From top to bottom, write out the listing exactly and skip every picture.

*** Begin section ***

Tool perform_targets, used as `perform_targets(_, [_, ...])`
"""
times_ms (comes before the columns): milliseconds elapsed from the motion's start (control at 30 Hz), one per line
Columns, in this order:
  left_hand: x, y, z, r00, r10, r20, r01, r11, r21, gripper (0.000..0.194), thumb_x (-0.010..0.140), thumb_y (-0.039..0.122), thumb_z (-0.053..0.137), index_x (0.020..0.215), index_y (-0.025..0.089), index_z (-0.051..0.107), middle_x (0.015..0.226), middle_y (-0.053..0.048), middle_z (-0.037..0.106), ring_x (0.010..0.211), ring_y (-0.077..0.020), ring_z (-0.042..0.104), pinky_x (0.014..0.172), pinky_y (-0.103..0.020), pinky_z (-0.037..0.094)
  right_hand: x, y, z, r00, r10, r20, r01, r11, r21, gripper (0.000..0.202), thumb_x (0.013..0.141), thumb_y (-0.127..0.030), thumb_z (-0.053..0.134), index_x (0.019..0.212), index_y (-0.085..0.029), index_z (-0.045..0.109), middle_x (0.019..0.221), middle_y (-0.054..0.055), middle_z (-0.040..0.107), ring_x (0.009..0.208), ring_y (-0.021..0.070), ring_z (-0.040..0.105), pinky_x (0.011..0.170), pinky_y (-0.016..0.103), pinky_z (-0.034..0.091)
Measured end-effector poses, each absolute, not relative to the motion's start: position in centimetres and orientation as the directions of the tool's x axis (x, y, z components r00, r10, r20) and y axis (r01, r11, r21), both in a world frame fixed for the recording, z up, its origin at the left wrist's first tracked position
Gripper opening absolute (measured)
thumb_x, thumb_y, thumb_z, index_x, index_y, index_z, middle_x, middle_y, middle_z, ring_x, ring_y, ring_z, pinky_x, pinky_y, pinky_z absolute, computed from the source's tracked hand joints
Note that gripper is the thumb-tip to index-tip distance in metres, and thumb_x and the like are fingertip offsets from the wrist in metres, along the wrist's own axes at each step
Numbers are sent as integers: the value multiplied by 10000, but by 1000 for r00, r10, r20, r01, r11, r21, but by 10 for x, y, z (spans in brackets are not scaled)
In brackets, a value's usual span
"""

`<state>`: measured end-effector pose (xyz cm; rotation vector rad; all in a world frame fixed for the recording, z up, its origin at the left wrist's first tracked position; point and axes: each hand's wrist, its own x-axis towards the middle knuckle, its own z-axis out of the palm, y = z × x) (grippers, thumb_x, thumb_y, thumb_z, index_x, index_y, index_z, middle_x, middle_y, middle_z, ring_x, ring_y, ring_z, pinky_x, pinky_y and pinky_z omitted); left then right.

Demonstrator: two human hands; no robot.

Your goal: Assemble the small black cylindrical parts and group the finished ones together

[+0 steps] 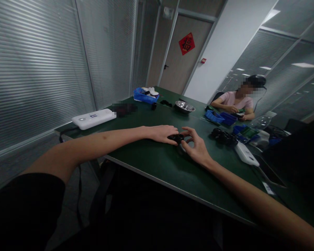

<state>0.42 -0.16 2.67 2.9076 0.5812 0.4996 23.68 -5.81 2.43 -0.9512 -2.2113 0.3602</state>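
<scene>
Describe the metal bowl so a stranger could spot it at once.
Start at the green table and look toward its far end, near the door with the red sign. The bowl sits right of the blue tray; it alone is round, shiny and silver.

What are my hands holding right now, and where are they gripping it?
Both hands meet on a small black object on the green table: left hand at its left end, right hand fingers at its right. The exact grip can't be told.

Small black part [176,138], dark and glossy, shape too small to make out. Lying flat on the green desk [157,164], pinched between both hands, mostly hidden by fingers.
</scene>
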Motion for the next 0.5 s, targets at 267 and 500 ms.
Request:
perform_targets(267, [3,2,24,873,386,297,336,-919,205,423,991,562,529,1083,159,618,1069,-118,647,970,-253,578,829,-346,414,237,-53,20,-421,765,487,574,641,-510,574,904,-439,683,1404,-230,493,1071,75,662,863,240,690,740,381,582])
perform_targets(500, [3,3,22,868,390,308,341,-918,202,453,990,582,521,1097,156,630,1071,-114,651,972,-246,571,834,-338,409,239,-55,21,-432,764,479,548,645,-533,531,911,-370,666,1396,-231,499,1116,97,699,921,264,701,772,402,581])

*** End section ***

#### [RESPONSE AREA]
Tool perform_targets, used as `perform_targets(_, [_, ...])`
"""
times_ms (comes before the columns): milliseconds elapsed from the motion's start (control at 30 Hz), one per line
Columns, in this order:
  left_hand: x, y, z, r00, r10, r20, r01, r11, r21, gripper (0.000..0.194), thumb_x (-0.010..0.140), thumb_y (-0.039..0.122), thumb_z (-0.053..0.137), index_x (0.020..0.215), index_y (-0.025..0.089), index_z (-0.051..0.107), middle_x (0.015..0.226), middle_y (-0.053..0.048), middle_z (-0.037..0.106), ring_x (0.010..0.211), ring_y (-0.077..0.020), ring_z (-0.042..0.104), pinky_x (0.014..0.172), pinky_y (-0.103..0.020), pinky_z (-0.037..0.094)
  right_hand: x, y, z, r00, r10, r20, r01, r11, r21, gripper (0.000..0.202), thumb_x (0.013..0.141), thumb_y (-0.127..0.030), thumb_z (-0.053..0.134), index_x (0.019..0.212), index_y (-0.085..0.029), index_z (-0.045..0.109), middle_x (0.019..0.221), middle_y (-0.054..0.055), middle_z (-0.040..0.107), ring_x (0.009..0.208), ring_y (-0.021..0.070), ring_z (-0.040..0.105), pinky_x (0.011..0.170), pinky_y (-0.016..0.103), pinky_z (-0.034..0.091)
Measured end-effector poses, each absolute, not relative to the motion's start: position in centimetres and orientation as the directions of the tool's x axis (x, y, z components r00, r10, r20) and y axis (r01, r11, r21), both in a world frame fixed for the recording, z up, its origin at the left wrist's first tracked position
Gripper opening absolute (measured)
thumb_x, thumb_y, thumb_z, index_x, index_y, index_z, middle_x, middle_y, middle_z, ring_x, ring_y, ring_z, pinky_x, pinky_y, pinky_z absolute, computed from the source's tracked hand joints
Note that gripper is the thumb-tip to index-tip distance in metres, and thumb_x and the like are fingertip offsets from the wrist in metres, along the wrist's own axes at each step
Numbers are sent as integers: the value multiplied by 10000, but by 1000 for r00, r10, r20, r01, r11, r21, but by 10 for x, y, z (spans in brackets are not scaled)
In brackets, a value's usual span
"""

`<state>`: measured end-effector pose (xyz cm; rotation vector rad; all in a world frame fixed for the recording, z up, its origin at the left wrist's first tracked position; point and axes: each hand's wrist, its own x-axis towards the middle knuckle, its own z-axis out of the palm, y = z × x) (grippers, thumb_x, thumb_y, thumb_z, index_x, index_y, index_z, middle_x, middle_y, middle_z, ring_x, ring_y, ring_z, pinky_x, pinky_y and pinky_z omitted); left then right.

Demonstrator: two human hands; no robot.

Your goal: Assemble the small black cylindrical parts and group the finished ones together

[+0 steps] 

<state>0.42 -0.16 2.67 2.9076 0.5812 0.4996 23.68 -5.81 2.43 -0.9512 -2.2113 0.3602</state>
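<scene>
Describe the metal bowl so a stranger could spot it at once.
Start at the green table and look toward its far end, near the door with the red sign. The bowl sits right of the blue tray; it alone is round, shiny and silver.

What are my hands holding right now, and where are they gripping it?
Both hands meet on a small black object on the green table: left hand at its left end, right hand fingers at its right. The exact grip can't be told.

Small black part [176,138], dark and glossy, shape too small to make out. Lying flat on the green desk [157,164], pinched between both hands, mostly hidden by fingers.
</scene>
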Motion for the next 0.5 s, targets at 267 and 500 ms.
Request:
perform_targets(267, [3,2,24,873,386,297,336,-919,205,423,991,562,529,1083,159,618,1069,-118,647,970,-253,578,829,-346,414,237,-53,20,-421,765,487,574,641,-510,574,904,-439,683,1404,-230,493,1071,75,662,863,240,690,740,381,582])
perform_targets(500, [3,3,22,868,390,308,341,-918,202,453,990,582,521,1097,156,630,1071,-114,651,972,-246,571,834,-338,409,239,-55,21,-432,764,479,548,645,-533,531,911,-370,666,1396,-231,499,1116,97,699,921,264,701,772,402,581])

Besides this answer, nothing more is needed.